Inside the massive, urgent response to the 'mystery' outbreak on Flight 203

Daily Briefing

    When Emirates Airline Flight 203 was quarantined last week at John F. Kennedy International Airport public health officials sprang into action, executing a system "years in the making" that requires hospitals, transportation officials, and others to coordinate with federal, state, and local officials to detect and stop potentially dangerous illnesses from entering the United States, Helen Branswell writes for STAT News.

    Background

    Public health officials were put on alert when more than 100 passengers flying from Dubai to New York City Wednesday developed flu-like symptoms that ranged from mild to more severe, Branswell writes. The flight's departure location caused some public health officials to grow particularly concerned, as Saudi Arabia has had more cases of Middle East Respiratory Syndrome (MERS) than any other country in the world. According to Branswell, MERS has killed about 37% of the just over 2,200 people who have contracted it.

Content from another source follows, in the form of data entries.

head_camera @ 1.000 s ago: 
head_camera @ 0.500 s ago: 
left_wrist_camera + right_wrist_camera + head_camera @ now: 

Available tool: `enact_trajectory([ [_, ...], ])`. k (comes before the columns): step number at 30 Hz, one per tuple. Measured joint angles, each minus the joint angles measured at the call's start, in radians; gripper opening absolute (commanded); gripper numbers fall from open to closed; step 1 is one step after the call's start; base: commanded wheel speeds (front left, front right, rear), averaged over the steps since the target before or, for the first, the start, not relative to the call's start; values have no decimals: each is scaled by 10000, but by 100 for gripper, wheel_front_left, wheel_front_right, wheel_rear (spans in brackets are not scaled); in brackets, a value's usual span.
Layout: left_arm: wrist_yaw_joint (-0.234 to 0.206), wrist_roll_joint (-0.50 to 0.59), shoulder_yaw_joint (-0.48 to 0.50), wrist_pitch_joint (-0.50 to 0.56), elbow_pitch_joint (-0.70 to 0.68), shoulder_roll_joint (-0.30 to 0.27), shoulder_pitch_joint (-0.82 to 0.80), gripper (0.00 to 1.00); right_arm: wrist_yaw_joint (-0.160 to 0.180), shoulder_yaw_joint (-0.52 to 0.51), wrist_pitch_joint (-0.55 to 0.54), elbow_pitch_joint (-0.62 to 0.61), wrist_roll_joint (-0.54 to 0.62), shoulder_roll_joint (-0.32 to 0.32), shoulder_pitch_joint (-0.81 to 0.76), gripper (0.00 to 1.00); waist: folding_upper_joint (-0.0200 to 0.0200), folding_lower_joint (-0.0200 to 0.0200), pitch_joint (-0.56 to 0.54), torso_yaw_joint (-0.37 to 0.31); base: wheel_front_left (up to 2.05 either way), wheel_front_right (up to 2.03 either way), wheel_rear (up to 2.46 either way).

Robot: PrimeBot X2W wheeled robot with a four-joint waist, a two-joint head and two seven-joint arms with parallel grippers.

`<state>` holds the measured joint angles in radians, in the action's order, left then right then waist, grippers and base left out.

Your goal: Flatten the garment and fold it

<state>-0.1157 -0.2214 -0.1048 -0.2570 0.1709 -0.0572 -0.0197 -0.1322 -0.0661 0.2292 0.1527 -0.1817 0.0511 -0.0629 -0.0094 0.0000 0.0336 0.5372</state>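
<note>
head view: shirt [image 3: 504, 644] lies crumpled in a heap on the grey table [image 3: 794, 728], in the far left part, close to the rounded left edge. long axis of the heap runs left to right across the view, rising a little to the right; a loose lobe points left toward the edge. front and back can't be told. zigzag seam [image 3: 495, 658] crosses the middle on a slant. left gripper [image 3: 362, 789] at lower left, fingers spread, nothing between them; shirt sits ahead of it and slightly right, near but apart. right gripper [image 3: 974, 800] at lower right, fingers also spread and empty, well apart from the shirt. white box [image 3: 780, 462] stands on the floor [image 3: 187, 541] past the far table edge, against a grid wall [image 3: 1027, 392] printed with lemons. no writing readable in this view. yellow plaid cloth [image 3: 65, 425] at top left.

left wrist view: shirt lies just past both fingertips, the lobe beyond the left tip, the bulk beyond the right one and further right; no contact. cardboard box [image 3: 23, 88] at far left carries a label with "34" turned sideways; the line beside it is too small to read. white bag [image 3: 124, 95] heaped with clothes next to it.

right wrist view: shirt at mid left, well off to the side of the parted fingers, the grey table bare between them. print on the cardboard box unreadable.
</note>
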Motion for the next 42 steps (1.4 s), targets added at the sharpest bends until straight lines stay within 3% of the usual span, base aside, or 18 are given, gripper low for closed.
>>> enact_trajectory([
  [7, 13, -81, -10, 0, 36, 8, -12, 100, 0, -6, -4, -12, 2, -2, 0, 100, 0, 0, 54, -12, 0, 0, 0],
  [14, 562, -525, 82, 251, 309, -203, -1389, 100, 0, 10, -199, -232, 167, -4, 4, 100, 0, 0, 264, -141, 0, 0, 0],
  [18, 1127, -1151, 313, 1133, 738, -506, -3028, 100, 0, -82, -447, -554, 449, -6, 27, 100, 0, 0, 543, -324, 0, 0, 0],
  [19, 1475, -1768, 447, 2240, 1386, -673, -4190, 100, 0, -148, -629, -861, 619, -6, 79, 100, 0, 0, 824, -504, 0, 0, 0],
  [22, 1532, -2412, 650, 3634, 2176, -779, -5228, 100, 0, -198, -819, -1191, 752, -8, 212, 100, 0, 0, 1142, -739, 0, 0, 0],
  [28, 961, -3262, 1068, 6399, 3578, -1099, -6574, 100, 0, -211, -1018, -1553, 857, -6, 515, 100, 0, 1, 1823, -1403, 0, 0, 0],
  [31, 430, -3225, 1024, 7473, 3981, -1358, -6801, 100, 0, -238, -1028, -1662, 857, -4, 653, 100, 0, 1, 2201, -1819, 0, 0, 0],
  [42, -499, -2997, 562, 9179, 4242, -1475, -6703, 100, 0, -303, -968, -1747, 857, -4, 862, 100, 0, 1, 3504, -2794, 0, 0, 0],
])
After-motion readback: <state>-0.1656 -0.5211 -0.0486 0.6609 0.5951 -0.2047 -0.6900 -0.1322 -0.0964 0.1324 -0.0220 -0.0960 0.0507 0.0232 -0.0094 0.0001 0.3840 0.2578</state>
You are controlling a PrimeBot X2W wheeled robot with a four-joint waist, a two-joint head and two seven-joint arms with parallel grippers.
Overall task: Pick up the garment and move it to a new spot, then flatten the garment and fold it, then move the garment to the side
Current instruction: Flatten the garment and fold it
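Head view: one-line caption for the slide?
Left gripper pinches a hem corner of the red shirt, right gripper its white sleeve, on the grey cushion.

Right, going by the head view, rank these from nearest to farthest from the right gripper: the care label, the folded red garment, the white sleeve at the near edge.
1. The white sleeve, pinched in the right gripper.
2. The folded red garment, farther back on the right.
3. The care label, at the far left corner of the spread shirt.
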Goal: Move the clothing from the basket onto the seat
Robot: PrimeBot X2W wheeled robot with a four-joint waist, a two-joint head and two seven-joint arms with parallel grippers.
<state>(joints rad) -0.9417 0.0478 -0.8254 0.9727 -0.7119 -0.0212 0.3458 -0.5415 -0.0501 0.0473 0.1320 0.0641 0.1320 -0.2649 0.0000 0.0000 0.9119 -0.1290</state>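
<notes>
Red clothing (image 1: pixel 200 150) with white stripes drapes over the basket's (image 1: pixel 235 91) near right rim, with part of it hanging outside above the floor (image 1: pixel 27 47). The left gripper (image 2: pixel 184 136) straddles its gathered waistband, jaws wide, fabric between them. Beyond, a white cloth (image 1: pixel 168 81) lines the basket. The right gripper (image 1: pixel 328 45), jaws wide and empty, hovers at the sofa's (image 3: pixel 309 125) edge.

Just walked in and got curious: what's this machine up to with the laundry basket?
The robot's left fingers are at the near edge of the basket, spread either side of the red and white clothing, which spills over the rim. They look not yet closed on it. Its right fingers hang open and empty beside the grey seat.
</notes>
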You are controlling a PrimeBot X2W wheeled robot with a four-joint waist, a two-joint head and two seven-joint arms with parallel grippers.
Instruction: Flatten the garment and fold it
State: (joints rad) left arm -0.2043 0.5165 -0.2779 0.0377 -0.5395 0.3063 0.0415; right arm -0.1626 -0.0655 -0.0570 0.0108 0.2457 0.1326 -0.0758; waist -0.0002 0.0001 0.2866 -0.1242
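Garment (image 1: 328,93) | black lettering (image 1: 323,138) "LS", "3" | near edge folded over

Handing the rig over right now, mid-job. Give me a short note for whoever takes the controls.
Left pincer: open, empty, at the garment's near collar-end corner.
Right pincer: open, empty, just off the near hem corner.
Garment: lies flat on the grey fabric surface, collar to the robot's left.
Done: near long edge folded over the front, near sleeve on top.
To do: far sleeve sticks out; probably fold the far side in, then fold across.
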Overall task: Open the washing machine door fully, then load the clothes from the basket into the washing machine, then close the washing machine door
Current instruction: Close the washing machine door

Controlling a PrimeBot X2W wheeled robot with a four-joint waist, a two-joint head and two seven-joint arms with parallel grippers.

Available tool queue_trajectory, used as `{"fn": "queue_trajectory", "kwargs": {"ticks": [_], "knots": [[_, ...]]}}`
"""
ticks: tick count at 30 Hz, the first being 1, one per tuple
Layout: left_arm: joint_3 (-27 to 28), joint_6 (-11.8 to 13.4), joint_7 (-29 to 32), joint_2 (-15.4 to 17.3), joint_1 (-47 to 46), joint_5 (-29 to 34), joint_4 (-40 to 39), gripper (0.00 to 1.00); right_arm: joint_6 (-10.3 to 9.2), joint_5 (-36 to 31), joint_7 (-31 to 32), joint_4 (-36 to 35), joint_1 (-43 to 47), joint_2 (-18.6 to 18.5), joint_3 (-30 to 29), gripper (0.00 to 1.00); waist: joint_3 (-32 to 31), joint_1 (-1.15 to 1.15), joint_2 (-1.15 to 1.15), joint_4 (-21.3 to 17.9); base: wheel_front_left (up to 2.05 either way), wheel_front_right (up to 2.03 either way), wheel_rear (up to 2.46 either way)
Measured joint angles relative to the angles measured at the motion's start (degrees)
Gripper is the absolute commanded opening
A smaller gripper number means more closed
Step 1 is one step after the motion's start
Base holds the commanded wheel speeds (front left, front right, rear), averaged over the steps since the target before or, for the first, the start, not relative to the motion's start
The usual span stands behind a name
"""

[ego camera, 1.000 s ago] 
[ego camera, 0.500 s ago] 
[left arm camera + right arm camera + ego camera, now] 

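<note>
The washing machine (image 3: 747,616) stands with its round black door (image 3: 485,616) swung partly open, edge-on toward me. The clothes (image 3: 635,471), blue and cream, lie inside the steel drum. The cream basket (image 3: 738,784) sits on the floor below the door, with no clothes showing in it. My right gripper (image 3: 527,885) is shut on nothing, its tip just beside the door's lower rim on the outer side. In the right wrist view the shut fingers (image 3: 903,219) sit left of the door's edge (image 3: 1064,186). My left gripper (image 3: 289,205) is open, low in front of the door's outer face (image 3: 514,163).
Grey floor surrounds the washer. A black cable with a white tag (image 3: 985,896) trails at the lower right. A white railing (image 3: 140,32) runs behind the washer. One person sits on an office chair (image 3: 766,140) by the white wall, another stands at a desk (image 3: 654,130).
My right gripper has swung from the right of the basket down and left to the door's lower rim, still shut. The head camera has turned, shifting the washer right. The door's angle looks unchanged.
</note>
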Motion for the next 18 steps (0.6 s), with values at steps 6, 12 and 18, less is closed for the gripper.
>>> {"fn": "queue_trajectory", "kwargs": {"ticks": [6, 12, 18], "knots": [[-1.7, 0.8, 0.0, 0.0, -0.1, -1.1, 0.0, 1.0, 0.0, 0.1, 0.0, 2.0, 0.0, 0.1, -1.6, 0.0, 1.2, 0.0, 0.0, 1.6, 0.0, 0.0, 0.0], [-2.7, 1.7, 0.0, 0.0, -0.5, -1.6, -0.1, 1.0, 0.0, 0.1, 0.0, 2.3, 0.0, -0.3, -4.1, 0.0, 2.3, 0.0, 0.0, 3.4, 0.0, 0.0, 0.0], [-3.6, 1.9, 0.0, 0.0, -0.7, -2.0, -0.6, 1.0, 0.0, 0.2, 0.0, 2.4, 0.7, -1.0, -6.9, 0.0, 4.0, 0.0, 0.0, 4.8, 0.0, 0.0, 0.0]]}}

    The disease has surfaced in only two instances in the United States, but other countries have seen major outbreaks. For example, in 2015 a businessman travelling from the Middle East to his home in South Korea caught the disease, initiating a major outbreak that resulted in 185 cases and 36 deaths.

    Ultimately, U.S. public health officials determined Flight 203 was not going to result in a major airborne disease outbreak. According to Branswell, just 10 people were hospitalized from the flight, and they didn't have MERS—rather, several tested positive for influenza and other cold-causing viruses.

    But to reach that relatively benign conclusion, officials first had to launch a "hidden safety net" that has been decades in the making.

    Inside the 'hidden safety net'

    Upon hearing about the incoming flight, officials set up a mobile specimen site at JFK to immediately begin testing passengers, even as a group of pre-designated hospitals prepared to receive patients as needed.

    According to Branswell, the system that enabled this rapid mobilization was crafted in the early 1990s when "the Institute of Medicine—now called the National Academy of Medicine—issued a clarion call of the threat emerging infectious diseases posed to the United States."

    Since then, the system has been tested and fine-tuned—creating what Martin Cetron, director of the CDC's division of global migration and quarantine, described as a "hidden safety net" that prepared officials for Wednesday's crisis response.

    Cetron explained that airports and other ports of entry practice for these scenarios. Research has shown large airports are more likely to have routine drills and respond faster, Branswell writes.

    Cetron said, "[T]here have been port preparedness plans for years that have been written and revised and iterated in partnership with state and local health departments, with other federal partners at ports, with the local EMS response system, with communications officers," and other stakeholders.

    "[W]e had a contingency plan for 'What if it's 50 or 100 [sick people] versus what if it's just 15 sick people?'" Cetron said. He added, "All of those things are laid out in advance. And executing against a pre-planned and pre-exercised scenario really helps things go smoothly."

    According to Kamran Khan, an infectious disease physician at St. Michael's Hospital in Toronto, the incident at JFK showed a system doing what it's supposed to do. "The fact that this is happening within a matter of hours is encouraging," he said. He added that, "[d]espite whatever uncertainty comes during the hysteria and the lead in," it's important "not to be guided by the fear of the extreme" (Branswell, STAT News, 9/7).